Your instructions: All the lines below need to be transcribed exactly. Pictures get left out.
#### Data below ####
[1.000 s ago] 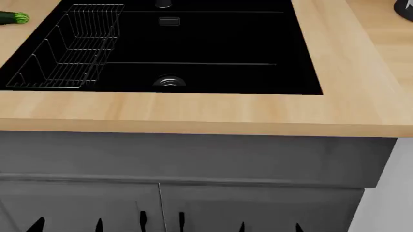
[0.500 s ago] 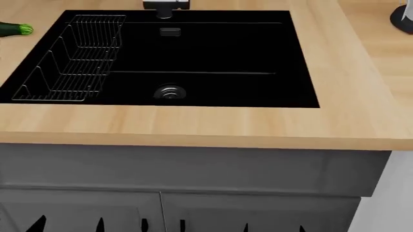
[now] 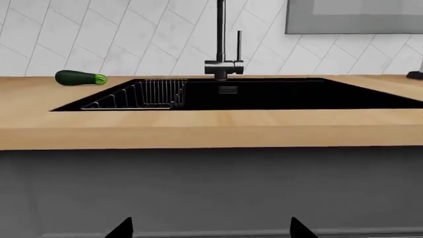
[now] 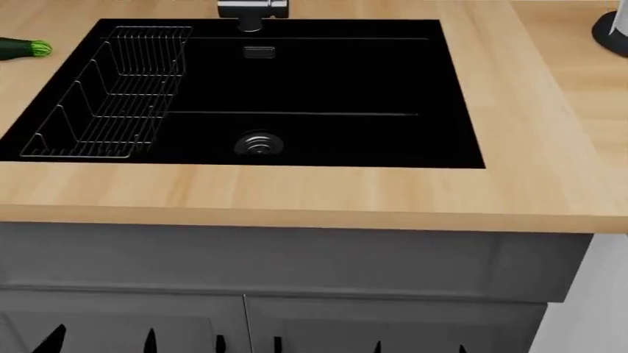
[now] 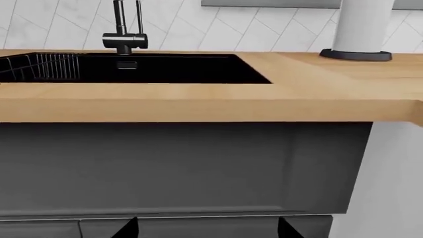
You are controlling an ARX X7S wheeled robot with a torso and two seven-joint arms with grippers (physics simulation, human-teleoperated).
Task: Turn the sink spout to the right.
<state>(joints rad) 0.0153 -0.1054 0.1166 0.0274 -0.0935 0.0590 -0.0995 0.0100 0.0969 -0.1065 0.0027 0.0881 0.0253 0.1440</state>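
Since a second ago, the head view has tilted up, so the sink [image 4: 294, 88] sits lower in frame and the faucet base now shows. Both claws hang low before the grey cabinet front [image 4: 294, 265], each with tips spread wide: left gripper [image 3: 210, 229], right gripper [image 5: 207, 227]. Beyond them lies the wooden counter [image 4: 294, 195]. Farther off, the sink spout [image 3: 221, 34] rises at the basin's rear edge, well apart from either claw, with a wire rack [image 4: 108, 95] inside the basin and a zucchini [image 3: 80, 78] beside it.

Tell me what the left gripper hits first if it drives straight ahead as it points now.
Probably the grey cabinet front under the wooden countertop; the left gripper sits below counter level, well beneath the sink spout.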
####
Output:
[1.000 s ago] 
[0.500 s ago] 
[now] 
[now] 
[now] 
You are controlling an ARX X7S wheeled robot with a torso and two seven-joint arms with grippers (physics simulation, human-teleoperated).
Task: Turn the sink spout to the right.
<state>(joints rad) 0.0153 -0.1054 0.1166 0.0274 -0.0935 0.0590 -0.0995 0.0100 0.0969 -0.1065 0.0027 0.0881 0.0253 0.1440</state>
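Since a second ago, the head view has tilted up, so the sink [image 4: 294, 88] sits lower in frame and the faucet base now shows. Both claws hang low before the grey cabinet front [image 4: 294, 265], each with tips spread wide: left gripper [image 3: 210, 229], right gripper [image 5: 207, 227]. Beyond them lies the wooden counter [image 4: 294, 195]. Farther off, the sink spout [image 3: 221, 34] rises at the basin's rear edge, well apart from either claw, with a wire rack [image 4: 108, 95] inside the basin and a zucchini [image 3: 80, 78] beside it.

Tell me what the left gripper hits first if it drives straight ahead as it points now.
Probably the grey cabinet front under the wooden countertop; the left gripper sits below counter level, well beneath the sink spout.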

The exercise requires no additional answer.